## [PROBLEM TO WORK ON]
In the data that follows, determine how many lines contain the word "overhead", and give only that number.

## [Stored dataset items]
╭──

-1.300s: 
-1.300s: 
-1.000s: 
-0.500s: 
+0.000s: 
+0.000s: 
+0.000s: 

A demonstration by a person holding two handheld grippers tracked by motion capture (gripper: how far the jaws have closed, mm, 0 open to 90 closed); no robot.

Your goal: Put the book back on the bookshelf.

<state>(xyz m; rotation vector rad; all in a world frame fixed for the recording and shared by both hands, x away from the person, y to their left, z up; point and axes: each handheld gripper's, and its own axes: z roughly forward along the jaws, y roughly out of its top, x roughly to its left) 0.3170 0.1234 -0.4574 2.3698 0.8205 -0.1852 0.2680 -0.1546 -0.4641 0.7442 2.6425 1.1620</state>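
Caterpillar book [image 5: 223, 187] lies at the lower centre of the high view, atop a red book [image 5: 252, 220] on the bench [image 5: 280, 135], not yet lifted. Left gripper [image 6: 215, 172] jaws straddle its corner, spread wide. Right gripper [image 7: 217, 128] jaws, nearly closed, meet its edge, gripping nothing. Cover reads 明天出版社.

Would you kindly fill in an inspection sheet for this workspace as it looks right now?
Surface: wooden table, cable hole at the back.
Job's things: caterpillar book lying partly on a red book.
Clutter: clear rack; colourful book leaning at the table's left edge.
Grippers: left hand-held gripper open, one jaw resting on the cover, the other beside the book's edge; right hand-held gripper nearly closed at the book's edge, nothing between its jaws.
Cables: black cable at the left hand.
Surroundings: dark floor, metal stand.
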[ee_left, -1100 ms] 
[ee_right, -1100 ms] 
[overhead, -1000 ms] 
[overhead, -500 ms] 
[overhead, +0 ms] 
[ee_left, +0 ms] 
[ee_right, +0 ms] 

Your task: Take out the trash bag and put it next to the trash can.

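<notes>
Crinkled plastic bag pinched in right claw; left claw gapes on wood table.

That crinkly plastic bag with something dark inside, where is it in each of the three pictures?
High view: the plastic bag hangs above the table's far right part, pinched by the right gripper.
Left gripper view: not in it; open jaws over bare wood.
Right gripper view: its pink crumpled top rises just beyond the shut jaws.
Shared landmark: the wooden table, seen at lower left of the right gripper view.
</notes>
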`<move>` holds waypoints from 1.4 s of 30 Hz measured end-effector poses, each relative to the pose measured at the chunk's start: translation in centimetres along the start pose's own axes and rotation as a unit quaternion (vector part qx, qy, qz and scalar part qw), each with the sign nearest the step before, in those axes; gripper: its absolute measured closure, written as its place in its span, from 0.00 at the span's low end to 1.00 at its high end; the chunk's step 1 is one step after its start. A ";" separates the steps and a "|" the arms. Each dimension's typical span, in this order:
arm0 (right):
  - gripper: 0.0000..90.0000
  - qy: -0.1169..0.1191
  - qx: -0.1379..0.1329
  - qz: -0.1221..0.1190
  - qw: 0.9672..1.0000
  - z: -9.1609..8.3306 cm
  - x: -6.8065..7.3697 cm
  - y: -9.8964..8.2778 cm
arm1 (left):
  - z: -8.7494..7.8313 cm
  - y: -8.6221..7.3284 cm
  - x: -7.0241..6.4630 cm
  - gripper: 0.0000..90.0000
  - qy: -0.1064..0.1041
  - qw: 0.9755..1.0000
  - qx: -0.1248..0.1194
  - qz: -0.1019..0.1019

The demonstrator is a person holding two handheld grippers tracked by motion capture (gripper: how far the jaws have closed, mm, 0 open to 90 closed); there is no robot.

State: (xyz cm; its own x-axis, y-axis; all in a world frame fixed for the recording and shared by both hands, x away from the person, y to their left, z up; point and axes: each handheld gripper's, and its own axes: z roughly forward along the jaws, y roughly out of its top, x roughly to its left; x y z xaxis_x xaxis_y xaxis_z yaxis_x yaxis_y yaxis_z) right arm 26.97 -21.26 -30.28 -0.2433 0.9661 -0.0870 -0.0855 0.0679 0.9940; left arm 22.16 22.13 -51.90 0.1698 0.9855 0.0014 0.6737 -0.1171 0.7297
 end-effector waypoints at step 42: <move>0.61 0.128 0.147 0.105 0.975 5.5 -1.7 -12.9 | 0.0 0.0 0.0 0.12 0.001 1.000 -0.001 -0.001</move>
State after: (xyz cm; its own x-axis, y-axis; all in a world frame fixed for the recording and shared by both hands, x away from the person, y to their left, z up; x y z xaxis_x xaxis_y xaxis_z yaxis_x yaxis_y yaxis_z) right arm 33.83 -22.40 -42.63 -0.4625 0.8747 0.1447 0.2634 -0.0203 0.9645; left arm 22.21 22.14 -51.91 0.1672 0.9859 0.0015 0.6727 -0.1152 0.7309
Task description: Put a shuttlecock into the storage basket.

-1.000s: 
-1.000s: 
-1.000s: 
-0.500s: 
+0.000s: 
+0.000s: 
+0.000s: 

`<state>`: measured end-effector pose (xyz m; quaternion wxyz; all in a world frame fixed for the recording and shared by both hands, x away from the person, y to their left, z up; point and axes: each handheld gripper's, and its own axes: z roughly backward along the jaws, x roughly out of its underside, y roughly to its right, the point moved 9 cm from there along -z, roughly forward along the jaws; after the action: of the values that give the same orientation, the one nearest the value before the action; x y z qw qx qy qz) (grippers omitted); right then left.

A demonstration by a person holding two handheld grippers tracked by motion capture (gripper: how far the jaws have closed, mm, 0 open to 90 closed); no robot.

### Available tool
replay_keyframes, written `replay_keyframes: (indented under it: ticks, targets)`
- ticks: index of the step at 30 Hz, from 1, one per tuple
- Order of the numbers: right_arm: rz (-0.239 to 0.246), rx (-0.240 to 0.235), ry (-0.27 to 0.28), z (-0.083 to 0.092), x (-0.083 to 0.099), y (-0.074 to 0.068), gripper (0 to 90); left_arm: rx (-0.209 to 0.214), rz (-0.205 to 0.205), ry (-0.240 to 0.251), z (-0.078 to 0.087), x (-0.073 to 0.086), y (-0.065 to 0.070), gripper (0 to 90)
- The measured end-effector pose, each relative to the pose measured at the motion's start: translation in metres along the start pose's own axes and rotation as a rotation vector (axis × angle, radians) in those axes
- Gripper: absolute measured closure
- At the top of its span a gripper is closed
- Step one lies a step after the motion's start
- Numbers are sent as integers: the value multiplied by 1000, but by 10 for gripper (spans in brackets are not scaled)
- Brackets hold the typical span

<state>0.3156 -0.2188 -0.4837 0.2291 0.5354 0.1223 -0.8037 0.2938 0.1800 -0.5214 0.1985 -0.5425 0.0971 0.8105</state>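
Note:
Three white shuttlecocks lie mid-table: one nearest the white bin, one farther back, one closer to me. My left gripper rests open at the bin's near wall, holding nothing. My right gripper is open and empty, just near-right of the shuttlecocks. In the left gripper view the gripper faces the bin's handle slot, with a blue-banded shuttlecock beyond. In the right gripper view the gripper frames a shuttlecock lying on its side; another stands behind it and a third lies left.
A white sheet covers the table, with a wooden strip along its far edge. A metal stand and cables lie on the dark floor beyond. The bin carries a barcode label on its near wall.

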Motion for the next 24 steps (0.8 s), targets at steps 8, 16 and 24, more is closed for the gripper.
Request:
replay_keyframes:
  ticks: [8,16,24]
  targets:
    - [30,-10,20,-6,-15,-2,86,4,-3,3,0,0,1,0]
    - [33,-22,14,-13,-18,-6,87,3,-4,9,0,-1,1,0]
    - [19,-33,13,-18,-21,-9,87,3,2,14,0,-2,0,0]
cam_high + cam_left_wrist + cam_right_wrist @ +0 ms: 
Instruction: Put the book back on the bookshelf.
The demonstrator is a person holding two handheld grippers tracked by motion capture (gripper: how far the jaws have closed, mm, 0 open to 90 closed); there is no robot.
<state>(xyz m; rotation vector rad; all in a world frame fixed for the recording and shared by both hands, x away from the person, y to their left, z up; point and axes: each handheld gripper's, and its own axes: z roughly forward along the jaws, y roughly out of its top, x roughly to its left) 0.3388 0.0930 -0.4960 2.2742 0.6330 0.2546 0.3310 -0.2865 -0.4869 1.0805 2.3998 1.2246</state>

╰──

## [OUTPUT OF THE TASK]
3